The latter is explained by a dad who’s doing some work for the government in Central America, a touch as unmistakably 1980s as the pastel-and-neon color scheme of a radio-station set, and the synth score, which sounds like it’s made up of discarded John Carpenter cues. But part of the appeal comes from Eberhardt’s decision not to push the comedy too far. Night Of The Comet was produced by Andrew Lane and Wayne Crawford, the team behind Valley Girl, and Eberhardt attributes its existence to that film’s success. (A Valley Girl poster even hangs in the back of one scene.) But even with their combat skills and big hair, Reggie and Sam mostly seem like ordinary teens trying to make the best of a Los Angeles that’s been suddenly emptied out. Apart, that is, from the zombies.
Night Of The Comet borrows freely from everything from The Omega Man to Romero’s zombie films to Repo Man, but it never borrows so heavily as to feel like a rip-off of anything. Instead, it feels like an homage to everything, as its likable heroines slowly wander through a movie wasteland filled with familiar landmarks: Zombies! Abandoned malls! Doomsday bunkers! There’s nothing urgent about Eberhardt’s direction or the film’s plot, which eventually puts Reggie, Sam, and fellow survivor Hector (Robert Beltran, fresh off Eating Raoul) in conflict with a group of scientists seeking a cure for zombieism. (Their ranks include Clint Eastwood regular Geoffrey Lewis and cult favorite Mary Woronov, also fresh off Eating Raoul.) Even the zombies don’t seem like that great a threat: There aren’t that many of them, and they aren’t particularly hard to defeat. The pace can be frustrating at times, but it also lets the film spend more time with its characters and with lyrical shots of a people-free L.A., which, in a nice bit of commentary, has grown so automated and artificial, it doesn’t really need people to keep going. The traffic lights keep changing, the sprinklers turn on at the same time each day, even the welcoming voice of a DJ playing the hits of the day is pre-recorded. Maybe Sam and Reggie were the only living girls in L.A. all along.

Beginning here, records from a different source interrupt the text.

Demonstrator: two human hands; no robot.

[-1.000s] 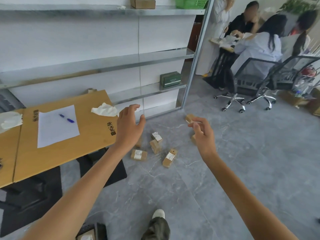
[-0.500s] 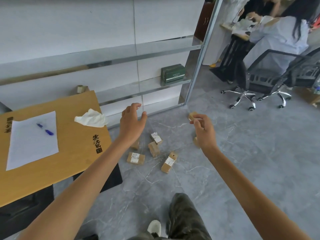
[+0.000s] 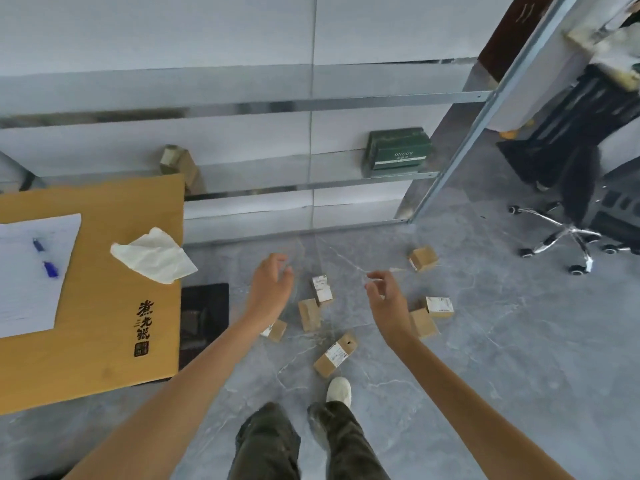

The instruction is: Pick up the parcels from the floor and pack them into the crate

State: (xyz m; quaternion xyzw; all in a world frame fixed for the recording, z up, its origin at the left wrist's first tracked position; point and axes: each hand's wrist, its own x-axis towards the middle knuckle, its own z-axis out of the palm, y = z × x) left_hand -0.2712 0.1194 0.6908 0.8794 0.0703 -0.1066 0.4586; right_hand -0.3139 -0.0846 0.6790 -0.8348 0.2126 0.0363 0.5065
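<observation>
Several small brown cardboard parcels with white labels lie scattered on the grey marble floor. One parcel (image 3: 335, 355) lies nearest my feet, another (image 3: 309, 314) stands in the middle, a labelled one (image 3: 322, 289) is behind it, and one (image 3: 423, 258) lies far right near the shelf post. Two more parcels (image 3: 439, 306) sit right of my right wrist. My left hand (image 3: 269, 289) hovers open above the left parcels, partly hiding one (image 3: 277, 330). My right hand (image 3: 388, 301) hovers with loosely curled fingers, holding nothing. No crate is in view.
A wooden table (image 3: 104, 306) with paper, a blue pen and a crumpled tissue (image 3: 152, 256) stands at left. A metal shelf rack (image 3: 311, 181) holds a green box (image 3: 398, 152). Office chair wheels (image 3: 568, 237) are at right. My shoe (image 3: 339, 389) is by the nearest parcel.
My view has tilted down and moved closer to the parcels. Both hands have lowered toward the floor. My right foot has stepped forward beside the nearest parcel.
</observation>
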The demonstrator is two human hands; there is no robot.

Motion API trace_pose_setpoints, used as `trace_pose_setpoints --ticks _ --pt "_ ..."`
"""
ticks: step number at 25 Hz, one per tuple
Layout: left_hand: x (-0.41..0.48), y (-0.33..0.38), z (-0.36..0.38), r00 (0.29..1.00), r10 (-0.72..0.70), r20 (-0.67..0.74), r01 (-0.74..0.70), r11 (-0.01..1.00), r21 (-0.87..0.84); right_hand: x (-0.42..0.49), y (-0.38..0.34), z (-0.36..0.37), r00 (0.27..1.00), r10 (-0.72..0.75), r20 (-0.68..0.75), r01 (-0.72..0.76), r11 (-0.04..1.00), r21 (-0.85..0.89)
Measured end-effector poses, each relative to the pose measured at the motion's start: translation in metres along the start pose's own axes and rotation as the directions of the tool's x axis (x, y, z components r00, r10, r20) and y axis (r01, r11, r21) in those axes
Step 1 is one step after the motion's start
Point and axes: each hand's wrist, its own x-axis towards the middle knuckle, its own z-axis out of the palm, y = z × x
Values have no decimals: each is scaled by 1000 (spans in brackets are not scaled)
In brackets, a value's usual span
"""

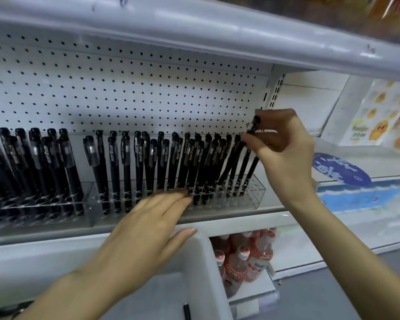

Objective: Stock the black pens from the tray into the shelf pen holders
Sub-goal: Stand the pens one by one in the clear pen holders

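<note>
Though cropped by the bottom edge, reads as one black pen lying in the white tray at lower centre. Right of the tray wall, lower down: red-labelled bottles. Rising from lower left, left hand flat, fingers straight and together, fingertips touching the bases of the stocked pens midway along the clear right holder, thumb spread over the tray's far corner. Entering from lower right, right hand curled round a small bunch of held pens, caps up, tilted, lower ends down at the holder's right end, just beside the last standing ones. At mid-left, a second clear holder, packed with more pens; both holders standing on the shelf. Behind, white pegboard; across the top, grey upper shelf.
</note>
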Motion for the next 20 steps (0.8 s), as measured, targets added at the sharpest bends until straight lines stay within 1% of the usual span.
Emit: trace_pose_setpoints --ticks 3,10,15,18,20 --pt "-1 -1 4 1000 -3 -6 3 999 -39 7 1 2 999 33 32 -32 999 -7" --pt "-1 -1 4 999 -36 4 36 997 -69 7 6 3 999 22 49 -20 999 -27" --pt "-2 -1 5 998 -56 11 57 993 -102 2 14 3 985 56 164 -41 995 -95" --pt "-2 -1 6 998 -54 11 55 992 -109 2 17 0 969 56 241 -15 985 -170" --pt "-2 -2 7 999 -53 8 53 992 -112 3 17 -1 962 47 269 9 979 -204"
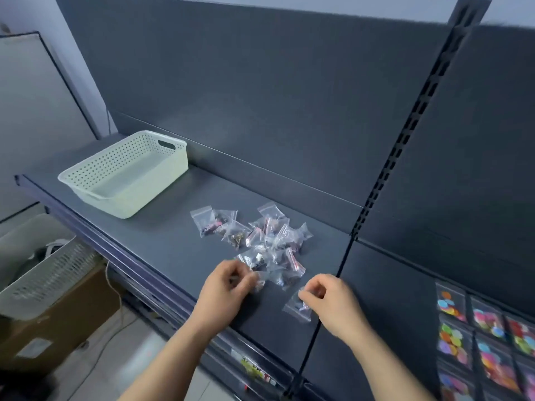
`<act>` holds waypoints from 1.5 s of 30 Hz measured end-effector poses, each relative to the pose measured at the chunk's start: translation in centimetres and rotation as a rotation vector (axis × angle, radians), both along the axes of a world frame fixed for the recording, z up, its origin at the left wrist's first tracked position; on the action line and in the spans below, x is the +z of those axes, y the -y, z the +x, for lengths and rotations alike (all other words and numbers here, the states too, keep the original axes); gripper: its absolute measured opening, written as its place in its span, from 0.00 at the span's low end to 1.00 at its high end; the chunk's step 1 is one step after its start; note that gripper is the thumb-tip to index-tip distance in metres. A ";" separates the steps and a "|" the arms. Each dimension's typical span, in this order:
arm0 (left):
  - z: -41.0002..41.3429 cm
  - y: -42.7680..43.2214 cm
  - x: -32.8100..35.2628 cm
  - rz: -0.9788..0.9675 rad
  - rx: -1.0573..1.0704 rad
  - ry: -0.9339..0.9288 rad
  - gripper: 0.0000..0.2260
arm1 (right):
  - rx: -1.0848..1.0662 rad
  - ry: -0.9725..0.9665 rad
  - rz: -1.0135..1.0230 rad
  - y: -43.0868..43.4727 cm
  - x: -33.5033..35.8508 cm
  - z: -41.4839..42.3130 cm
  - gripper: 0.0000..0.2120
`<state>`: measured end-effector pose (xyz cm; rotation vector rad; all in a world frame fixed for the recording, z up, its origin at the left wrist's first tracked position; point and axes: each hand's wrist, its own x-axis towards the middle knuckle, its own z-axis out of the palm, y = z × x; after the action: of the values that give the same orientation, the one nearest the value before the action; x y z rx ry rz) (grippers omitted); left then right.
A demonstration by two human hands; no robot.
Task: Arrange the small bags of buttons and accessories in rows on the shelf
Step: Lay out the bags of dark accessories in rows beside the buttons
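Note:
A loose heap of several small clear zip bags (pixel 260 241) with buttons and trinkets lies in the middle of the dark grey shelf (pixel 173 241). My left hand (pixel 225 287) is at the heap's near edge, fingers curled on a small bag (pixel 259 282). My right hand (pixel 333 302) pinches the top of another small bag (pixel 298 308), which lies on the shelf apart from the heap, near the front edge.
A pale perforated plastic basket (pixel 127 175) stands on the shelf's left part. Rows of bags with coloured discs (pixel 486 340) lie on the neighbouring shelf at the right. A slotted upright (pixel 405 140) divides the two shelves. Below left are a white crate (pixel 43 273) and cardboard box (pixel 66 322).

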<state>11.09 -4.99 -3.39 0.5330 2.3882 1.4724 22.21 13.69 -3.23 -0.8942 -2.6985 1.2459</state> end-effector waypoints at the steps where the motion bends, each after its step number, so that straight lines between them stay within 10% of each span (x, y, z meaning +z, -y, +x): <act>1: -0.6 0.0 0.3 0.102 0.037 0.099 0.09 | -0.027 -0.029 -0.044 0.1 0.2 -0.1 0.06; 5: -3.5 -0.9 1.2 0.137 0.053 0.156 0.08 | -0.180 -0.167 -0.245 1.1 0.8 -0.6 0.06; 12: -6.2 -1.8 0.0 -0.532 -0.226 -0.249 0.09 | -0.210 -0.095 -0.157 1.2 1.4 -4.2 0.11; 19: -7.3 -0.1 -0.9 -0.203 -0.238 0.021 0.10 | -0.231 0.100 0.047 1.2 0.3 -7.4 0.07; 32: -5.0 -0.9 2.9 0.219 -0.212 0.315 0.14 | -0.489 -0.324 -0.352 2.5 5.1 -0.4 0.06; 45: 4.3 -7.8 2.7 0.155 -0.397 0.341 0.23 | -0.906 -0.426 -0.516 0.3 2.3 9.2 0.06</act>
<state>15.39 2.78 -0.66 0.6829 1.7969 1.4374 31.46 13.41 -0.94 -1.4394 -1.3560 1.6037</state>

The supplements include several expected but well-done features, including interviews with Stewart and Maroney (they’re still friends!), Beltran, and makeup artist David B. Miller, alongside a trailer and archival photos. Less expected: three audio commentaries. On his track, Eberhardt talks about how the film’s long life has exceeded his expectations. (“I have a vision of myself on my death bed, just before I’m about to check out, with friends and relatives around me. Just as everything is going dim, I hear a voice in the back of the room say, ‘Wait a minute? He directed Night Of The Comet?’”) Stewart and Maroney share fond memories on a chummy track, and production designer/effects designer/second-unit director John Muto, a Roger Corman veteran, explains how they made a little money go as far as possible.